I hear lots of people bitch about something they know next to nothing about. Unfortunately they are not limited to Second Life. Oskar recently gave a good reply to one such… (put your own adjective and noun or pronoun here). I think it is worth reading Oskar’s response to understand what it takes to get server fixes rolled out. There is also some interesting information on timelines and drop dead dates for fixes rolling out.
WolfB——- Bears—- wrote:
So you have fixed the ghosting issue. Great.
But you’re not deploying the fix for another 30+ hours. Not Great.
If you do have an explanation for continuing to run server code which you know is broken, I would like to hear it.
The best answer would be that you are running the fix through QA processes. That still doesn’t explain why, when some regions are inaccessible because of the number of ghosted AVs, you have not reverted them to an earlier, known-safe, version of the code.
It’s Tuesday now, there has been time for a decision to be made at a senior level. There has been some good work done since the problem became obvious of Saturday. But the current situation leaves a distasteful impression that senior management at Linden Labs don’t give a **bleep**.

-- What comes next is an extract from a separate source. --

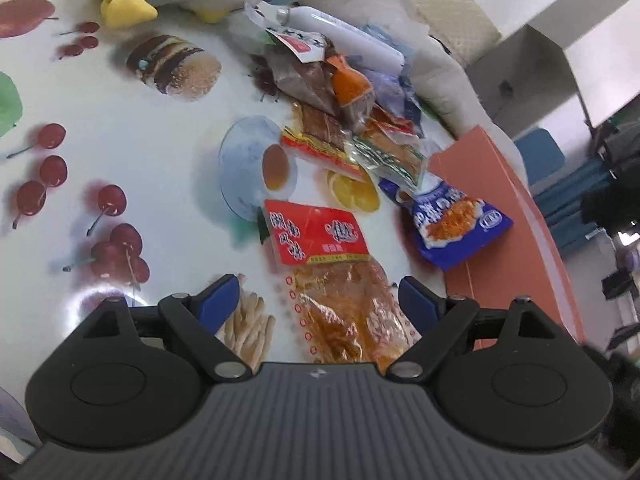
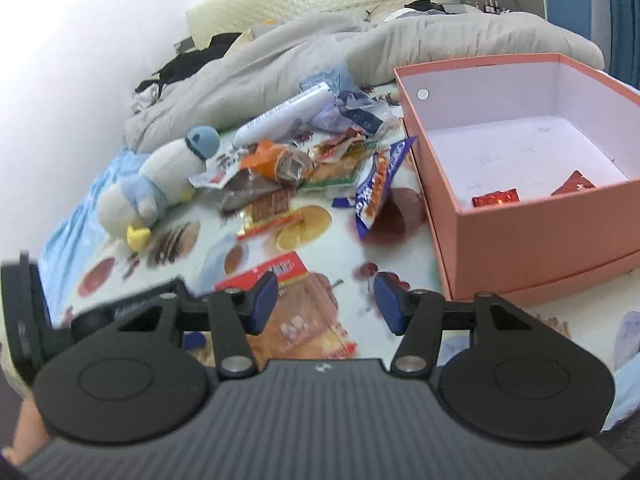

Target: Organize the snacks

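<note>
Hovering left claw (image 1: 316, 300) (open) over red-topped packet (image 1: 320, 240)

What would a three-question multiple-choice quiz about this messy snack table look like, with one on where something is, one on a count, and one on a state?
1. Where does the blue snack packet lie?
A. inside the box
B. on the table beside the box
C. under the plush toy

2. How many red packets show inside the pink box?
A. none
B. two
C. five

3. How is the left gripper?
A. open around the red-labelled packet
C. shut on nothing
B. holding the plush penguin

Answers: 1 B, it leans by the box's outer wall. 2 B, two lie on its floor. 3 A, the fingers stand clear of its sides.
</note>
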A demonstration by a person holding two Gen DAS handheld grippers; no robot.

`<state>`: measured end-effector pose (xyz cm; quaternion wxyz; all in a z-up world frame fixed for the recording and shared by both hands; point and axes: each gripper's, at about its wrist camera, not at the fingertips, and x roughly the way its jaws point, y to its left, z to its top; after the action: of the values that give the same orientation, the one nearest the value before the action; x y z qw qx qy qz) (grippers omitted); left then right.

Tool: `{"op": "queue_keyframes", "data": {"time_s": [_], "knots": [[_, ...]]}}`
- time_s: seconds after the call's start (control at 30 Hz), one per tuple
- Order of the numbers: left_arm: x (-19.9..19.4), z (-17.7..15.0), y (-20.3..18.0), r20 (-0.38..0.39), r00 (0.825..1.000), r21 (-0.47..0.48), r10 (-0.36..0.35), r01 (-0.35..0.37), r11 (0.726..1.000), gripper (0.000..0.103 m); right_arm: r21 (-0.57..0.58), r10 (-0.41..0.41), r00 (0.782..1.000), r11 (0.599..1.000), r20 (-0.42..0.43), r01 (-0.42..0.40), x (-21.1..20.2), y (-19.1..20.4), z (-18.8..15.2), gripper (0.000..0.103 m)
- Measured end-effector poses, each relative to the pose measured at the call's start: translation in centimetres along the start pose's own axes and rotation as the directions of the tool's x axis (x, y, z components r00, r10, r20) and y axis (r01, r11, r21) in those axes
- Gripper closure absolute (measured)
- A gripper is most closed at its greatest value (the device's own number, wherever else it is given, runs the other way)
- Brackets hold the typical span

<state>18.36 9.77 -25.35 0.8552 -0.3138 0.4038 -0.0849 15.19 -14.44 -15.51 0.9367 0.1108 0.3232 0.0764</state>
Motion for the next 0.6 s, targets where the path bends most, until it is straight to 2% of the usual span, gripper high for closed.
{"op": "queue_keyframes", "data": {"time_s": [0.17,0.27,0.4,0.6], "knots": [[0.0,-0.8,-1.0,-0.002,1.000,0.109,0.029,-0.029,0.994,0.014,-0.004,-0.022,1.000,1.000,-0.011,0.022,2.4,0.9,0.9,0.047],[0.2,-1.0,-1.2,0.002,0.999,0.125,0.045,-0.044,0.991,0.014,-0.007,-0.064,0.998,0.998,-0.020,0.064,4.1,1.2,1.4,0.047],[0.3,-1.0,-1.0,0.002,0.999,0.126,0.040,-0.040,0.991,0.014,-0.001,-0.137,0.990,0.991,-0.041,0.137,6.6,1.1,1.6,0.049],[-0.2,-0.8,-0.3,0.014,0.999,0.073,0.031,-0.032,0.997,0.020,0.016,-0.192,0.979,0.981,-0.065,0.193,9.2,0.7,1.3,0.052]]}}
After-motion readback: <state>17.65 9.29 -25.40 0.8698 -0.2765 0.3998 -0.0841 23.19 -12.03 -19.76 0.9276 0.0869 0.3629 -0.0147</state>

I do have an explanation. Time. There was a time when fixes like this would take 3-6 months or longer. Ask around about how it used to be. Getting a fix out in a week or less is a massive improvement. I wish everyone could realize that instead of jumping to judgment. Every step in the QA/Dev process takes time. This bug was only introduced on Wednesday. We knew immediately it was an issue. Step 1 was to isolate the issue and determine the cause. This takes time. It takes time away from QA/dev for new projects. Step 2 was isolating the faulty code. Step 3 is finding a fix. Step 4 is implementing the fix. Step 5 is building the code. Step 6 is deploying the code. Step 7 is testing the fix. Each step takes multiple hours. When you overlay that onto our standard west coast work schedule you realize how strapped for time we are to get fixes out so fast. In the best case situation a developer has about a day and a half to find the bug and make a fix. If they don’t have a fix by Friday we have to pull their code for the next release cycle. QA doesn’t get their hands on the code until Monday at the earliest. This gives us a very small window to attempt to verify the bug and the fix. If the fix doesn’t work we have even less time. Realistically, if the code is not complete and bug free by Monday night it won’t make the Wednesday morning release window.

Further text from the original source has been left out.